1963年には米国企業と技術援助契約を締結し、チタン酸ジルコン酸鉛磁器の特許と、これを応用した電気濾波器の特許実施権を取得。圧電磁器製品の開発を進めました。
圧電磁器製品は、従来のセラミックの受動的な性質の利用とは異なり、圧電磁器に圧力を加えて電圧を発生させたり、電圧を加えて音波を発生させたりする能動的な性質を利用したものです。
1965年には、圧電素子と、圧電素子を組み込んだ着火装置「ピエゾライタ」を開発し、ガス器具メーカーを通じて販売しました。
このピエゾライタは、マッチも電池も要らないため、家庭用のテーブルコンロ、ガス風呂、ガスストーブ、瞬間湯沸器用として広く一般に普及し、1971年にはガス会社により正式に標準規格化されました。

超音波振動子

Ultrasonic Transducer

圧電セラミックスの原理を応用し、超音波を発生させる振動子の開発が1967年に始まりました。
音波は、音源が振動することによって発生しますが、超音波の周波数は人間が聴くことができない高い周波数であり、その発生には特殊な方法が必要です。
圧電セラミックスを電極間に挿入して電圧をかけると、振動子が伸びたり縮んだりして振動することで、超音波が発生したり、電圧が生じたりします。
これらの原理を応用したPZTセラミック単体振動子やボルト締めランジュバン振動子を、洗浄用として発売。
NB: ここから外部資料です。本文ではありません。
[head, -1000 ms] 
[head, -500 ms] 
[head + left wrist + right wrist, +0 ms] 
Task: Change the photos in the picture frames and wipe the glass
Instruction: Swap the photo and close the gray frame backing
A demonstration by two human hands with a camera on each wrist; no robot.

1973年には、超高電圧電力線ケーブル製造用超音波架橋装置を開発。
1975年には、魚群探知用の超音波振動子を商品化しました。
現在は、加工機・洗浄機・ボンダー装置の産業機器用、歯科のスケーラー、手術用メスや結石破壊などの治療装置用などの幅広い分野に採用されています。

セラミックヒータ

Ceramic Heater

1979年に、IC用パッケージの積層技術を応用し、オートチョーク用セラミックヒータが発売されました。
冷間時に自動的に混合気を濃くする方式であるオートチョークにおいて、自動でチョークやスタータを作動あるいは停止させるため、サーモスタットが用いられます。
このサーモスタットを作動させるため、当社のセラミックヒータが使用されました。
その後、セラミックヒータは温水便座や24時間風呂、半導体製造装置などに用いられるようになります。
当社のセラミックヒータは、配線をセラミックス内部に埋設して一体焼結しており、耐酸性、耐アルカリ性に優れ、断線や経時変化が少なく、昇温速度が速いなどの特長があります。
現在は、電熱機器をはじめとするさまざまな機器に組み込まれ、DNA分析装置やパーマ液などの液体加熱用、石油ファンヒータ気化用などに活用されています。

ベアリング用ボール

Bearing Ball

窒化ケイ素材料は、たとえば自動車エンジンの燃焼温度を向上させる構造材料として注目されていた高性能セラミックスです。
新しい焼結技術に着目して研究を続け、信頼性の高いガス圧焼結窒化ケイ素体を実現させました。
1984年には、当社の基礎技術力が認められ、旧新技術開発事業団から「ガス圧焼結法による窒化ケイ素焼結体の製造技術」について、開発委託を受けることとなりました。その成果は、ターボチャージャー用セラミックローターをはじめとした自動車エンジン部品に加え、ベアリングや切削工具などへの応用が図られました。
1999年には、窒化ケイ素ベアリングボールが半導体業界の回復にリンクして急伸。
現在では工作機械用スピンドルなど高回転用途や高温薬液中などの特殊環境など、メタル軸受では困難な用途に使用されています。